Образ пространства в современной кинодраматургии. Несистематические неблюдения
Люди и даже дела их исчезают на наших глазах
поистине беспримерно. Точно в яму, наполненную
жидкой грязью, нырнут, и сейчас же над ними все
затянет и заплывет. — М. Салтыков-Щедрин. «Письма о провинции»

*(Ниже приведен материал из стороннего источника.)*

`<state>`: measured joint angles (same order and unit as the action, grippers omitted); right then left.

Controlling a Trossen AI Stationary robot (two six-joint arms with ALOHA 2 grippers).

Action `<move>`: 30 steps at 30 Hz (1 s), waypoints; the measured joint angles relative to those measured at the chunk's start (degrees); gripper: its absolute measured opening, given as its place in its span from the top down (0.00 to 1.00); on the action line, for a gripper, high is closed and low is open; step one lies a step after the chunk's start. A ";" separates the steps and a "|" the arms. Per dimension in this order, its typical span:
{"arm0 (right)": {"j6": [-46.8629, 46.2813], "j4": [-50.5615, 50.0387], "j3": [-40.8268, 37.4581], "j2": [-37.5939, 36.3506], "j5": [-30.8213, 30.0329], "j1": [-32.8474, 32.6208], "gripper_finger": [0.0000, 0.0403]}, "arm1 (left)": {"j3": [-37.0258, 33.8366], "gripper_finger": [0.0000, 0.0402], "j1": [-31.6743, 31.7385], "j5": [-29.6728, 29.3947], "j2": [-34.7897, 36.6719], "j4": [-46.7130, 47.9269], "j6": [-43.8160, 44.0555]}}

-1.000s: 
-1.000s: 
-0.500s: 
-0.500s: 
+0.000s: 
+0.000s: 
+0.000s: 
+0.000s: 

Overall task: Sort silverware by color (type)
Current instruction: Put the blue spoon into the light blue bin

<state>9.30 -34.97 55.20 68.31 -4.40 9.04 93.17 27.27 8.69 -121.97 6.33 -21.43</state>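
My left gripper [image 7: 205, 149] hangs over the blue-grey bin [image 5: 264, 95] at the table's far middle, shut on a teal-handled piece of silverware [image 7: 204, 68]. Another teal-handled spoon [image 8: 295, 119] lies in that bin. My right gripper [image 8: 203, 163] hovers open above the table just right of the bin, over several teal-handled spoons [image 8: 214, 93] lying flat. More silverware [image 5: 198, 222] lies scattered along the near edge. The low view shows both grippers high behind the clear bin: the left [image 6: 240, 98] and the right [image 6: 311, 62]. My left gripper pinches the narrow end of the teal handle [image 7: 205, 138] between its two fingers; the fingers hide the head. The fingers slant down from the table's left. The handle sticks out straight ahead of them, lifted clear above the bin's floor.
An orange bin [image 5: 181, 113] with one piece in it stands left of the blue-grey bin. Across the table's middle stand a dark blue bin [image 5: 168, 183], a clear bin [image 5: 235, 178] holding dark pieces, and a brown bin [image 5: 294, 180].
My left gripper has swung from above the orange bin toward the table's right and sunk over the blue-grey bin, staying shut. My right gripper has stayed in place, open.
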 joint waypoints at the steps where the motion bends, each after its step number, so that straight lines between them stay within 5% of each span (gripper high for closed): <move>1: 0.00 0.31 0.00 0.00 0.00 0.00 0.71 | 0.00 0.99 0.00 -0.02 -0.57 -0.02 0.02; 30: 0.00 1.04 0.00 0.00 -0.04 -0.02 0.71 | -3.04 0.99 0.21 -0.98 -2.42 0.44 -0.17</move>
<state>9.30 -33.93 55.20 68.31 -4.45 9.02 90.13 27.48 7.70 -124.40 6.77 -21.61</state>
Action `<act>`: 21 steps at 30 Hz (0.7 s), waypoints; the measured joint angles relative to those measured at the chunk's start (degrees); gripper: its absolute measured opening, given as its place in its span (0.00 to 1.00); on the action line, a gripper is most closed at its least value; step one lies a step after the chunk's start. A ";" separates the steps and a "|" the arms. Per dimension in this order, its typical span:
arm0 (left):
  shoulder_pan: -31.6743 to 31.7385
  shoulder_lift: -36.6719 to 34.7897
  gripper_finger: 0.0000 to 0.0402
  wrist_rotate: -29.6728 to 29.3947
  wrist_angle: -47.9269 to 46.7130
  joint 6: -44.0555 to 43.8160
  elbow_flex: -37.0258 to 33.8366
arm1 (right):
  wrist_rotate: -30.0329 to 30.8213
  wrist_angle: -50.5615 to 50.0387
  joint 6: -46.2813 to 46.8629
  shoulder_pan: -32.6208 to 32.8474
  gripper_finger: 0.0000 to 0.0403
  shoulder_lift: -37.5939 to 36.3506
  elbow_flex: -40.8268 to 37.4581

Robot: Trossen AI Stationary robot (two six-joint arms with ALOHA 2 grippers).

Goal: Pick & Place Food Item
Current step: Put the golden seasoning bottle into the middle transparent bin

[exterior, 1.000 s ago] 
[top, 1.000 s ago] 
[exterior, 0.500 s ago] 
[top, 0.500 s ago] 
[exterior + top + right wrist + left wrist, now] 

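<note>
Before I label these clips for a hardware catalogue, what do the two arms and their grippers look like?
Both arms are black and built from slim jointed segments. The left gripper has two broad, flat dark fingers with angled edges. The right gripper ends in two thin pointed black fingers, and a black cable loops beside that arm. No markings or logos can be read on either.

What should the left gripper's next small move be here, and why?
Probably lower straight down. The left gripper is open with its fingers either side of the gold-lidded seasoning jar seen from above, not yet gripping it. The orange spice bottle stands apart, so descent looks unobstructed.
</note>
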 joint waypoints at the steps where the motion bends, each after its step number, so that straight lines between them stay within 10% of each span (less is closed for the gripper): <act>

Как оказалось, пространство, а тем более его образ — вещь почти не уловимая и плохо формализуемая. Пространством в драматургии можно назвать много чего: интерьер, пейзаж, место действия, дом, город, страну, свет, цвет, в конце концов, мир, в котором существует герой и развивается его история. Сконструированный образ реальности, в котором физические параметры обрастают культурными, психологическими, философскими и прочими ассоциациями. Современность — понятие не менее безразмерное и не менее субъективное: где проходят границы времени, которое мы считаем своим?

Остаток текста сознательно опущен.